▶ TASK REQUIREMENTS
Transcribe the rest of the listing below, starting with the line that contains "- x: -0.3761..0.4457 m" and ending with the last line, exactly as written.

▶ EXERCISE DATA
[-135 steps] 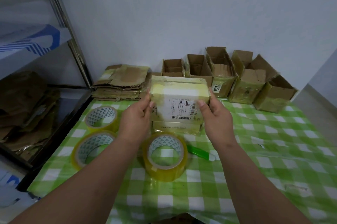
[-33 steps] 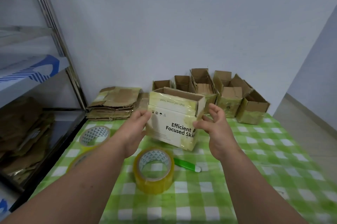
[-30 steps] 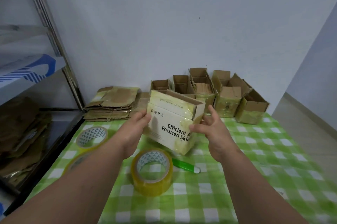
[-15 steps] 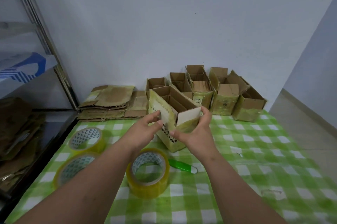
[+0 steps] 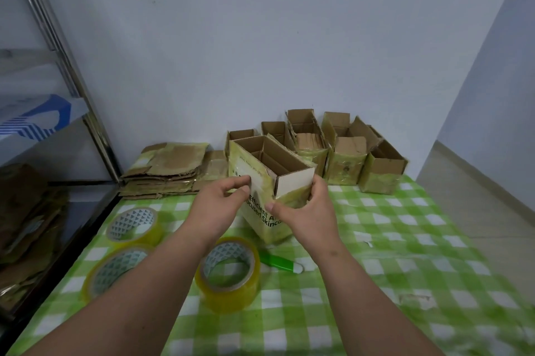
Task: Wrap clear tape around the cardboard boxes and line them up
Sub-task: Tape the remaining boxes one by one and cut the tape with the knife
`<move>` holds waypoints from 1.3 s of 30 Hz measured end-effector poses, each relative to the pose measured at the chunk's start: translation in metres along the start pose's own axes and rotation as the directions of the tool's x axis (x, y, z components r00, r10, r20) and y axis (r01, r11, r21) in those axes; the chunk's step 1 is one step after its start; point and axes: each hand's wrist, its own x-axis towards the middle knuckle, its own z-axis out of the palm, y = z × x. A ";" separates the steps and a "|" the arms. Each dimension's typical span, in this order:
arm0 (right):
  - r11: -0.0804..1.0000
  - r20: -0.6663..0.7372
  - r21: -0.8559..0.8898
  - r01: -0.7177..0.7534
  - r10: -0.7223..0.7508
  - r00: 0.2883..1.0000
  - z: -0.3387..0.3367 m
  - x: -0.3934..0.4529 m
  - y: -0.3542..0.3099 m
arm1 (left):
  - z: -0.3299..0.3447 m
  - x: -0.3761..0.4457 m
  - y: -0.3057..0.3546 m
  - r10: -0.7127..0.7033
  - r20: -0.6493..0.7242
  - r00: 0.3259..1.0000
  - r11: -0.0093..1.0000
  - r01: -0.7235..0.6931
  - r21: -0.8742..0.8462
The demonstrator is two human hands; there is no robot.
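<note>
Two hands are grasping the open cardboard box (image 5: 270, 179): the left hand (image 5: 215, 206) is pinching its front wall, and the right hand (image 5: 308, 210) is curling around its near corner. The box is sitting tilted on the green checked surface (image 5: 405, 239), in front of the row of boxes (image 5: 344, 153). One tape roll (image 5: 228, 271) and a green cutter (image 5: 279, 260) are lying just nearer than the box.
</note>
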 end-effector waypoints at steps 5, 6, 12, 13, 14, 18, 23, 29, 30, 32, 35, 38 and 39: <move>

▶ RESULT OF THIS TASK
  - x: -0.3761..0.4457 m
  - y: -0.3057..0.3546 m
  - r10: -0.7127..0.7033
  - r20: -0.6493..0.7242
  - r00: 0.3259..1.0000
  - r11: -0.0093..1.0000
  - r01: -0.7235..0.6931
  - r21: -0.8742..0.8462
The demonstrator is two human hands; there is no robot.
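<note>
Two hands are grasping the open cardboard box (image 5: 270, 179): the left hand (image 5: 215, 206) is pinching its front wall, and the right hand (image 5: 308, 210) is curling around its near corner. The box is sitting tilted on the green checked surface (image 5: 405, 239), in front of the row of boxes (image 5: 344, 153). One tape roll (image 5: 228, 271) and a green cutter (image 5: 279, 260) are lying just nearer than the box.
</note>
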 end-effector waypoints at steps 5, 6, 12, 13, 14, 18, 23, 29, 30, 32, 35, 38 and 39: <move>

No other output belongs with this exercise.